- TASK TO CARRY OUT
Every record must be repeated exactly; omit any pictures they contain.
::: SUPPLIED DATA :::
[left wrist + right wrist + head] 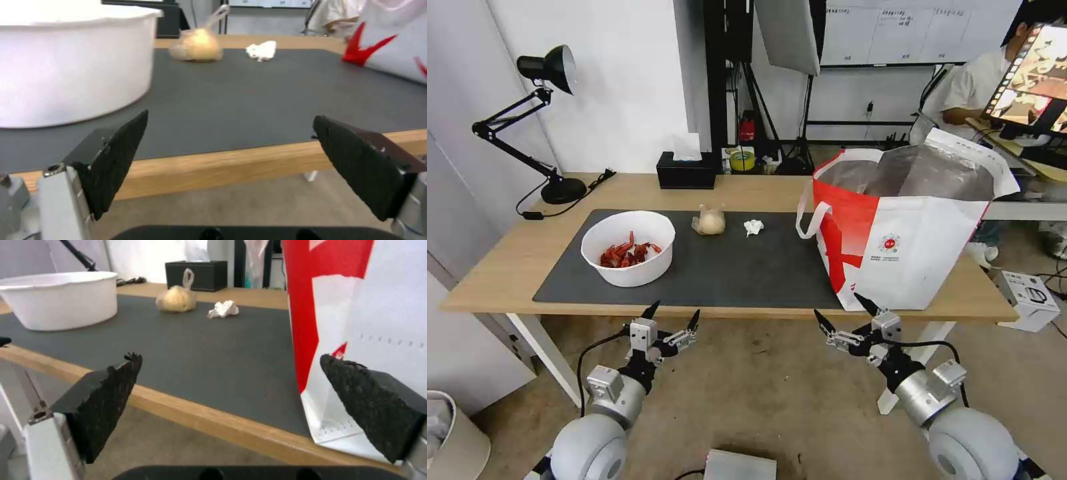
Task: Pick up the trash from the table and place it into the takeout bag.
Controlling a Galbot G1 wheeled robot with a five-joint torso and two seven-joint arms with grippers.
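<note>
We hold our left gripper (672,319) with jaws apart below the table (507,267) edge, the bowl (628,247) of shells near its 11 o'clock, so it is nearer than our equally spread right gripper (846,313) beneath the takeout bag (907,233).

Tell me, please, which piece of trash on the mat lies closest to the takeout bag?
The crumpled white tissue; the small clear bag and white bowl lie farther from the takeout bag.

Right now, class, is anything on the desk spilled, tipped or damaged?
Nothing stands out. The bowl sits upright on the mat, shells inside; the small bag and tissue lie apart beside it. The takeout bag stands open. Both grippers, left and right, hover open off the desk edge.
</note>
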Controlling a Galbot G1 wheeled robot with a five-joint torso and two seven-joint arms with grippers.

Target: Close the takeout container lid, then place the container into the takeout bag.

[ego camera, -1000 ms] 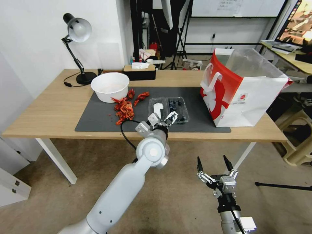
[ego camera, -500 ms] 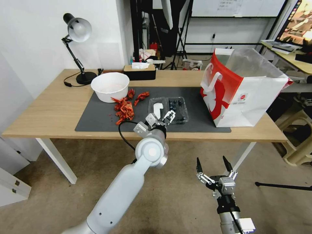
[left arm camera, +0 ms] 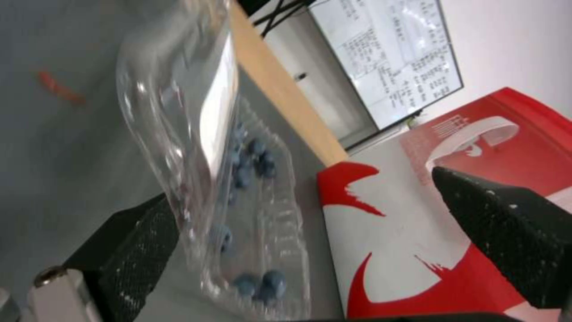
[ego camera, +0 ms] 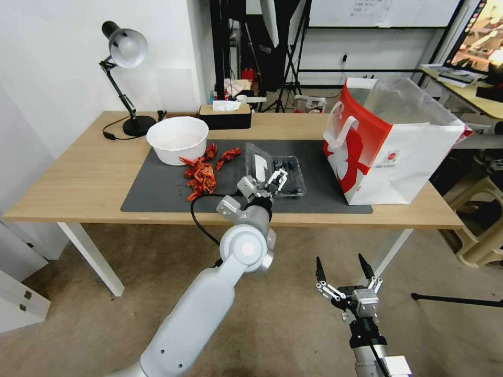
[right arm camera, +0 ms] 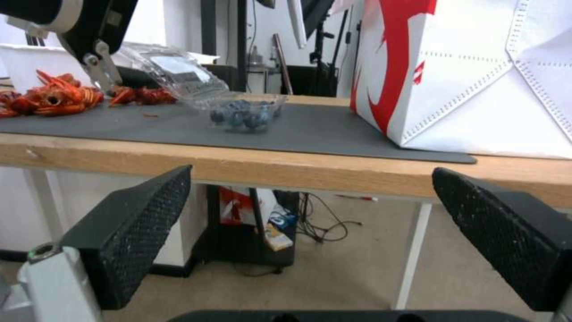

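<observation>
Your left gripper (ego camera: 266,184) is at the near edge of the container (ego camera: 288,178), which sits on the dark mat (ego camera: 157,188) in the middle of the table (ego camera: 68,173), with the crayfish pile (ego camera: 199,175) on one side and the takeout bag (ego camera: 387,152) well apart on the other. The fingers are spread wide and grasp nothing; one finger (left arm camera: 134,241) lies against the outer face of the takeout container lid (ego camera: 258,159), and this, I think, is why the lid stands raised and tilted over the blueberries (left arm camera: 250,156) instead of lying flat: it is propped and pushed, not pinched. The tray stays on the mat, so the hinge can turn. The lid is not yet down on the tray. The bag stands upright with its mouth open, ready to receive the box from above. Your right gripper (ego camera: 343,269) waits low in front of the table edge, also opened wide and holding nothing.
</observation>
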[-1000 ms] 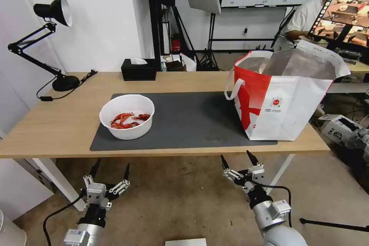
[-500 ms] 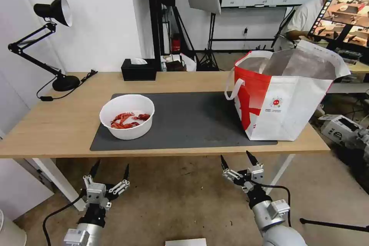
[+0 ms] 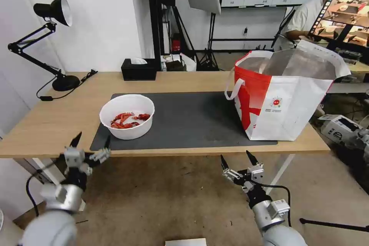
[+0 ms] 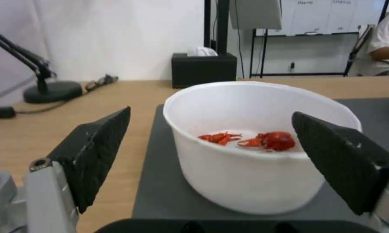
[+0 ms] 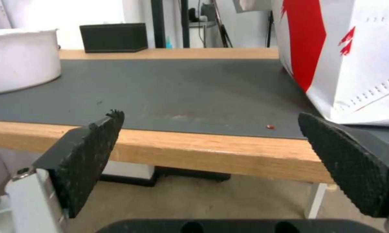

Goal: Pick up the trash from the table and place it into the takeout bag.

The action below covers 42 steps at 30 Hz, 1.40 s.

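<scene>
A white round plastic bowl (image 3: 127, 116) with red crayfish shells (image 3: 125, 120) sits on the left part of the dark grey mat (image 3: 188, 119) that covers the middle of the light-wood tabletop (image 3: 54, 123). The left hand (image 3: 91, 144) is at the near edge of the tabletop, just in front of the mat's near left corner, its two black fingers (image 4: 95, 152) spread wide apart and empty; from its wrist camera the bowl (image 4: 259, 142) stands framed between them, apart from both. The right hand (image 3: 236, 161) hangs below the near edge of the tabletop, in front of the mat's right half, fingers likewise apart and holding nothing. The red-and-white takeout bag (image 3: 282, 100) stands upright and open on the right end of the tabletop, silver lining showing. A black tissue box (image 3: 138, 69) rests at the far edge, and a black desk lamp (image 3: 50, 42) at the far left.
</scene>
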Motion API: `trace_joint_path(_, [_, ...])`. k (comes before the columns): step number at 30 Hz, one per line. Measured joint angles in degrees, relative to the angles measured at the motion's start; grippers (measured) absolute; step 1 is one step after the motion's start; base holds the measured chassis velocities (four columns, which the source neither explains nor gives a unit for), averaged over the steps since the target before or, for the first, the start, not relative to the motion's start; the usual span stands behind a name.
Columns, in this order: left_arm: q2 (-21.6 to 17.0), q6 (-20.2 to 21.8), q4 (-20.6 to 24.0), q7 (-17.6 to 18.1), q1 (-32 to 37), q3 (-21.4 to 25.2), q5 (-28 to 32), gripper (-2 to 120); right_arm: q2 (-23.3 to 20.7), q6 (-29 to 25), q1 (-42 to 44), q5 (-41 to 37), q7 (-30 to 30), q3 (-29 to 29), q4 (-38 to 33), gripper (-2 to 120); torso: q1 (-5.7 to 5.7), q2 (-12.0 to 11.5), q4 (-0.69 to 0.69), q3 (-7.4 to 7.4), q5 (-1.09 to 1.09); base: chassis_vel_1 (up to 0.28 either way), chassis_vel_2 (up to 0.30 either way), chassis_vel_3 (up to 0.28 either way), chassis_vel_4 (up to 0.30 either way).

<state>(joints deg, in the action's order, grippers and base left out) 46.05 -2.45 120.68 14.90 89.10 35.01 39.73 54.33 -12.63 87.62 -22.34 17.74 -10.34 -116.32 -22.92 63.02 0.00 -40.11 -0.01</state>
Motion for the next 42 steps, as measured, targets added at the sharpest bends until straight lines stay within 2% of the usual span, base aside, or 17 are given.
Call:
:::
- EXERCISE OUTPUT
[left wrist + right wrist + head] 
Task: Pick up the trash from the table and place it into the takeout bag.
Controlling a Galbot G1 wheeled robot with a five-joint torso and two seven-joint arms with grippers.
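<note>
We hold our left gripper (672,319) with jaws apart below the table (507,267) edge, the bowl (628,247) of shells near its 11 o'clock, so it is nearer than our equally spread right gripper (846,313) beneath the takeout bag (907,233).

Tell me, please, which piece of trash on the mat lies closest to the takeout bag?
The crumpled white tissue; the small clear bag and white bowl lie farther from the takeout bag.

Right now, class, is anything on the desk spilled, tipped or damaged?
Nothing stands out. The bowl sits upright on the mat, shells inside; the small bag and tissue lie apart beside it. The takeout bag stands open. Both grippers, left and right, hover open off the desk edge.
</note>
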Controlling a Galbot G1 wheeled robot with a five-joint torso and two seven-joint arms with grippers.

Target: Close the takeout container lid, then place the container into the takeout bag.

[ego camera, -1000 ms] 
[ego camera, -500 ms] 
[left arm camera, +0 ms] 
[ego camera, +0 ms] 
[right arm camera, +0 ms] 

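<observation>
Your left gripper (ego camera: 266,184) is at the near edge of the container (ego camera: 288,178), which sits on the dark mat (ego camera: 157,188) in the middle of the table (ego camera: 68,173), with the crayfish pile (ego camera: 199,175) on one side and the takeout bag (ego camera: 387,152) well apart on the other. The fingers are spread wide and grasp nothing; one finger (left arm camera: 134,241) lies against the outer face of the takeout container lid (ego camera: 258,159), and this, I think, is why the lid stands raised and tilted over the blueberries (left arm camera: 250,156) instead of lying flat: it is propped and pushed, not pinched. The tray stays on the mat, so the hinge can turn. The lid is not yet down on the tray. The bag stands upright with its mouth open, ready to receive the box from above. Your right gripper (ego camera: 343,269) waits low in front of the table edge, also opened wide and holding nothing.
</observation>
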[-1000 ms] 
[-500 ms] 
[+0 ms] 
[+0 ms] 
[+0 ms] 

Goal: Pick up the trash from the table and place it into the takeout bag.

The action below covers 42 steps at 30 Hz, 1.40 s.

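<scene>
A white round plastic bowl (image 3: 127, 116) with red crayfish shells (image 3: 125, 120) sits on the left part of the dark grey mat (image 3: 188, 119) that covers the middle of the light-wood tabletop (image 3: 54, 123). The left hand (image 3: 91, 144) is at the near edge of the tabletop, just in front of the mat's near left corner, its two black fingers (image 4: 95, 152) spread wide apart and empty; from its wrist camera the bowl (image 4: 259, 142) stands framed between them, apart from both. The right hand (image 3: 236, 161) hangs below the near edge of the tabletop, in front of the mat's right half, fingers likewise apart and holding nothing. The red-and-white takeout bag (image 3: 282, 100) stands upright and open on the right end of the tabletop, silver lining showing. A black tissue box (image 3: 138, 69) rests at the far edge, and a black desk lamp (image 3: 50, 42) at the far left.
</scene>
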Motion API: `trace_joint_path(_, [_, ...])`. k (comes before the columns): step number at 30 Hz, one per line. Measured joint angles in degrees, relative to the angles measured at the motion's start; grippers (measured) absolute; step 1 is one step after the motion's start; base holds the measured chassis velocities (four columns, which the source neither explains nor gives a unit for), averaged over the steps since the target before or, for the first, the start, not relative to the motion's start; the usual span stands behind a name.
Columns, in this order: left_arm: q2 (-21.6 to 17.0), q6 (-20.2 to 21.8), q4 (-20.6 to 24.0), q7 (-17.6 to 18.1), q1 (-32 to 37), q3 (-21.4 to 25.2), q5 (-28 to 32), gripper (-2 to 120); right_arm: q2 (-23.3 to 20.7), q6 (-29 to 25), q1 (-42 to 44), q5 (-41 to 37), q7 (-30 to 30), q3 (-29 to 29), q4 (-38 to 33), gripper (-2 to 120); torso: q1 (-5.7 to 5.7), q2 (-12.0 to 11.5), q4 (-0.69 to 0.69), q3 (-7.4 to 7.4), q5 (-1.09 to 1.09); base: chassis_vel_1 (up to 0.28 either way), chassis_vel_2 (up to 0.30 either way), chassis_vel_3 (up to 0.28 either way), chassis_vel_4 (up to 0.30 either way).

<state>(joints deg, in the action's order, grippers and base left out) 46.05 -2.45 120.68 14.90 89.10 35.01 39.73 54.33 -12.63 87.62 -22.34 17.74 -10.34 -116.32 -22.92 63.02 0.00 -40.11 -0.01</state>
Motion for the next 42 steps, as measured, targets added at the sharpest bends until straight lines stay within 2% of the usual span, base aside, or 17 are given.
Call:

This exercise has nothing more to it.